_Provided material_.
—————

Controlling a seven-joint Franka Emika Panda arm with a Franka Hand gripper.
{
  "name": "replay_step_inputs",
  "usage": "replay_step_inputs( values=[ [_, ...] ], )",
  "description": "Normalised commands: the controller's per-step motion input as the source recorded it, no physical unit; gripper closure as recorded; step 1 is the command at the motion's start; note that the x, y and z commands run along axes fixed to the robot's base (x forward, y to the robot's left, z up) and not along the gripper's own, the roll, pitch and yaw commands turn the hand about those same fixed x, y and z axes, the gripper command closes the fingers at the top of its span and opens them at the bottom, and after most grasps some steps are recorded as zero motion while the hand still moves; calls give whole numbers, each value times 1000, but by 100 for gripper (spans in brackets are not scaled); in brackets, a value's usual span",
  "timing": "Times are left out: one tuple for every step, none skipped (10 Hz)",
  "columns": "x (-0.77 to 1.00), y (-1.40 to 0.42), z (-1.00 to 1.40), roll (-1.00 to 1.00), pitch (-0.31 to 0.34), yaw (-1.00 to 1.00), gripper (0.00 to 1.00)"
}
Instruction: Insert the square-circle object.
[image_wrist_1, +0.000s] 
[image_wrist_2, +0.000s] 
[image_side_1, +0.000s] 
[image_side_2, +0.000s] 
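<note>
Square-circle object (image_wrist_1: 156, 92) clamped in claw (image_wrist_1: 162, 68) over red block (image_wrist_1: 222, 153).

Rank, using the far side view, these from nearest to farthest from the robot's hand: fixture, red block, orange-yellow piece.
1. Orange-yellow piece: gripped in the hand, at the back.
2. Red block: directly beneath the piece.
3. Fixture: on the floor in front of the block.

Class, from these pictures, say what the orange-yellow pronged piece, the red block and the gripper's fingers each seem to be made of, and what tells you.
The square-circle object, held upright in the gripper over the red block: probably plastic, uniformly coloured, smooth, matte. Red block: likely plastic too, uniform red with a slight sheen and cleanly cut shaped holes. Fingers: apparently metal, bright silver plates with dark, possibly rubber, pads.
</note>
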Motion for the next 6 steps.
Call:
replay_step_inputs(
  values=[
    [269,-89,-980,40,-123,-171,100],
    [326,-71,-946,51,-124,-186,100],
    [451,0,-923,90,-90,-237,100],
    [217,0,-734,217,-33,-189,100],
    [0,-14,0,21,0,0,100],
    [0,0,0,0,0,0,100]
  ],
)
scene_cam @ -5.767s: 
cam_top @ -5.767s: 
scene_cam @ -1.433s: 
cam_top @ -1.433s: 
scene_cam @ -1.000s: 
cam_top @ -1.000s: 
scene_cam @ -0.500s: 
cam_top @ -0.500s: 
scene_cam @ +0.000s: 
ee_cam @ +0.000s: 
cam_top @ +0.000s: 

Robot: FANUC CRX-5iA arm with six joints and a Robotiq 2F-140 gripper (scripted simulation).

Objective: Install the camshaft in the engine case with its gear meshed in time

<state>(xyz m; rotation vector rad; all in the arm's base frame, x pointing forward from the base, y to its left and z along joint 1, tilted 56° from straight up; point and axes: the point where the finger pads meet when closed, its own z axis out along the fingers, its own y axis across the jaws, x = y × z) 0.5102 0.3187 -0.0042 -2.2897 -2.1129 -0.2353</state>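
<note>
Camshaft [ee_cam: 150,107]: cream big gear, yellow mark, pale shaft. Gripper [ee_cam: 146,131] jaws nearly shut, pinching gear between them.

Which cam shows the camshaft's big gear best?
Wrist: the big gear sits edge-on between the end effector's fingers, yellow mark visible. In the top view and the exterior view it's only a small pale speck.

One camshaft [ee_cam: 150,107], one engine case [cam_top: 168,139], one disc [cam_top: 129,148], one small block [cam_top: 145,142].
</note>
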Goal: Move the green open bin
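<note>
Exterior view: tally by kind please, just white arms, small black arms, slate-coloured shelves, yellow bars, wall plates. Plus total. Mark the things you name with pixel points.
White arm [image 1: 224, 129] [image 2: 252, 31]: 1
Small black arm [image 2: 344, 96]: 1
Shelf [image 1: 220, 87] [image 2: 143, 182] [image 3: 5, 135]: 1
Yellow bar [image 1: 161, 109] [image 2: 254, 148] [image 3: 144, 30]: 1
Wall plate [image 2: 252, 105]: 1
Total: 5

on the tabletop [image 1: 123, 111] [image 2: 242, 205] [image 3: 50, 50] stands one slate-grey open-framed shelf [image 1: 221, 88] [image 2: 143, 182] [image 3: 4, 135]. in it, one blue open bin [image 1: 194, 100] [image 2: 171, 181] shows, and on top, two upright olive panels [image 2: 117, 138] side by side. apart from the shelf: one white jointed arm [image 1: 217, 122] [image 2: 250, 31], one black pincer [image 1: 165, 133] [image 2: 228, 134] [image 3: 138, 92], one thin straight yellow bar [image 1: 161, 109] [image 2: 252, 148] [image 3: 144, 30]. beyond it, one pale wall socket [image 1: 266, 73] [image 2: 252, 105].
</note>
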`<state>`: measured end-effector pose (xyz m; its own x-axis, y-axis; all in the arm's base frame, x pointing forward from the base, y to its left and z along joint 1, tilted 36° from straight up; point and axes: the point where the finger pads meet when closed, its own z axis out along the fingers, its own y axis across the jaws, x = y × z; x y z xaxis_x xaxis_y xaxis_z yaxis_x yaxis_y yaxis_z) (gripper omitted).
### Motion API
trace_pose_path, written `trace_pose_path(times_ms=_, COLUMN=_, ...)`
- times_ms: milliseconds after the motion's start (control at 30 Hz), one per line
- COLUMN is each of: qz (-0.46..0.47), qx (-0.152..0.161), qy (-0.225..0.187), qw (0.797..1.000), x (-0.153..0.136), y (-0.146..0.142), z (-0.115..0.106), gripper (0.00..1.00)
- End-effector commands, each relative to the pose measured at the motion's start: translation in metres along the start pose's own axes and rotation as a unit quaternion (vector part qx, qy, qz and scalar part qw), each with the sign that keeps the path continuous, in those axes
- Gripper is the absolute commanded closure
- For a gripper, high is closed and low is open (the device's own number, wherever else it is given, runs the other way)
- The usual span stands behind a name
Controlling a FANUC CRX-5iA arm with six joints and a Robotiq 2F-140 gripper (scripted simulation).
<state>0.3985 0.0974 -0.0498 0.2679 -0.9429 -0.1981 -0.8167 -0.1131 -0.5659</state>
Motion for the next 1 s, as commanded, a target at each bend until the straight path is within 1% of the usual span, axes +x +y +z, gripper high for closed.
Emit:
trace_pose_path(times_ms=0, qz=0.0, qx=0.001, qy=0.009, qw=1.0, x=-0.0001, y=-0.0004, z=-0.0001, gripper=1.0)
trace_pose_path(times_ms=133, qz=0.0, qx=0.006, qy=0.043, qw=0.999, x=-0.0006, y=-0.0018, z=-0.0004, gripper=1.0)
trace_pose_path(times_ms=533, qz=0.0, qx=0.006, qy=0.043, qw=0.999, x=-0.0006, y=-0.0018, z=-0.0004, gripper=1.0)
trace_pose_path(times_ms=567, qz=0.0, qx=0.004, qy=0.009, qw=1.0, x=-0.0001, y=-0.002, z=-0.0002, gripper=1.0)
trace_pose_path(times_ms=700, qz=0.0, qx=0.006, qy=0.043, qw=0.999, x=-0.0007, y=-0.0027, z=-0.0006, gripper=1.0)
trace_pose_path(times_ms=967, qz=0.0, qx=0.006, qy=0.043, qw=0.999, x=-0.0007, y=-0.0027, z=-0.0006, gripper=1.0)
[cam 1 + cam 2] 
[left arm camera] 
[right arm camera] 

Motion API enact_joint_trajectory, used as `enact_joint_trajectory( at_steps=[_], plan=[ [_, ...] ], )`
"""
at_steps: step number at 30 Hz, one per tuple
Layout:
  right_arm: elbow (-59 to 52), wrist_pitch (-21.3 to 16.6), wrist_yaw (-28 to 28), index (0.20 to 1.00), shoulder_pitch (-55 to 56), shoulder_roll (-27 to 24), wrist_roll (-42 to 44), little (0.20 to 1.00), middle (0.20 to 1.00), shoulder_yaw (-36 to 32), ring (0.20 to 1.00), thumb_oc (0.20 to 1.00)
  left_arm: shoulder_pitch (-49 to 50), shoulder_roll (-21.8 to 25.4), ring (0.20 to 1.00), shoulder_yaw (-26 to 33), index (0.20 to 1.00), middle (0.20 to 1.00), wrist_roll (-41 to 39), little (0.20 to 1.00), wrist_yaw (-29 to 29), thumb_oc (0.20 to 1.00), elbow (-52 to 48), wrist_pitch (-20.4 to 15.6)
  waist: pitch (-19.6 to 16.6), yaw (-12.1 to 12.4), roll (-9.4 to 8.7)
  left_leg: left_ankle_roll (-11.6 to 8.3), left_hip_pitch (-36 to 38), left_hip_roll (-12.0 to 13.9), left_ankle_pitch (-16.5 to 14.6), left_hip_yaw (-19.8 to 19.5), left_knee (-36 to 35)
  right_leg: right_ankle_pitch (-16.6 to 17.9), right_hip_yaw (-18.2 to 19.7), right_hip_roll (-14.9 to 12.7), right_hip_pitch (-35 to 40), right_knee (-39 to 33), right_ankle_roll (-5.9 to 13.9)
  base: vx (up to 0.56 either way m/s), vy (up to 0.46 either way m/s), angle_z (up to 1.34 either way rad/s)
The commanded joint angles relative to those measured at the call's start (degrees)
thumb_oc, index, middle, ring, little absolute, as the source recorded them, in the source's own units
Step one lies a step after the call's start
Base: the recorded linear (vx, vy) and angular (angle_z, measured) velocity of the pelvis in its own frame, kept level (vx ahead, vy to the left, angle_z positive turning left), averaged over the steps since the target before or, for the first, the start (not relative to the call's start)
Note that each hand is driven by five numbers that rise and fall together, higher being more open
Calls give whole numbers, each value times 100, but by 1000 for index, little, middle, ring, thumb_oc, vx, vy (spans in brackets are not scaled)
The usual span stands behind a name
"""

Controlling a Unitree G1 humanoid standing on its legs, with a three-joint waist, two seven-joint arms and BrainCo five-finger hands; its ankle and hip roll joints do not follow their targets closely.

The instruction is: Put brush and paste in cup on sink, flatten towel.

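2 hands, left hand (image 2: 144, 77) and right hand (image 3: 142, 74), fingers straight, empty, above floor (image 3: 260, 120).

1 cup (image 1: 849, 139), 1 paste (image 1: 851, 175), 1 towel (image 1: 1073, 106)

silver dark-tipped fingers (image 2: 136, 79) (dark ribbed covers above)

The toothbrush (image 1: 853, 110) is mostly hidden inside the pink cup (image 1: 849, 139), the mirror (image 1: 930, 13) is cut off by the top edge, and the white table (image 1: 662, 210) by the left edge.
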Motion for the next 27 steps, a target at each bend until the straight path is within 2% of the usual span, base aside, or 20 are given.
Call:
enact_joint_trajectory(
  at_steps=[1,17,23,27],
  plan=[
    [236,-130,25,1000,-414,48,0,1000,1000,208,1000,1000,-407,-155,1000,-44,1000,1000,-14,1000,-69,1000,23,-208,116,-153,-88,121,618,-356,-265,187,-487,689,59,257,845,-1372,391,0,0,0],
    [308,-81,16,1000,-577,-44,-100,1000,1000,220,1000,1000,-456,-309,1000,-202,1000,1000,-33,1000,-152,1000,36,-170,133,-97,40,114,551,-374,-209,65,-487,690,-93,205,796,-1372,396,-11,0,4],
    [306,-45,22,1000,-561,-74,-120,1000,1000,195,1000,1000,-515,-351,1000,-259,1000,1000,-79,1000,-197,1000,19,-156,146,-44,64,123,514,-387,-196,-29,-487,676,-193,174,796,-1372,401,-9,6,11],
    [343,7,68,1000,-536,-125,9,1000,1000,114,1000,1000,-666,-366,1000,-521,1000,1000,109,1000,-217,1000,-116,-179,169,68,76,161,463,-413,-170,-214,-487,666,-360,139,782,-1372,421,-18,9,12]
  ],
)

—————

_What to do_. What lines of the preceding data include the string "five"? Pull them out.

_Task output_.
Note that each hand is driven by five numbers that rise and fall together, higher being more open
Controlling a Unitree G1 humanoid standing on its legs, with a three-joint waist, two seven-joint arms and BrainCo five-finger hands; its ankle and hip roll joints do not follow their targets closely.

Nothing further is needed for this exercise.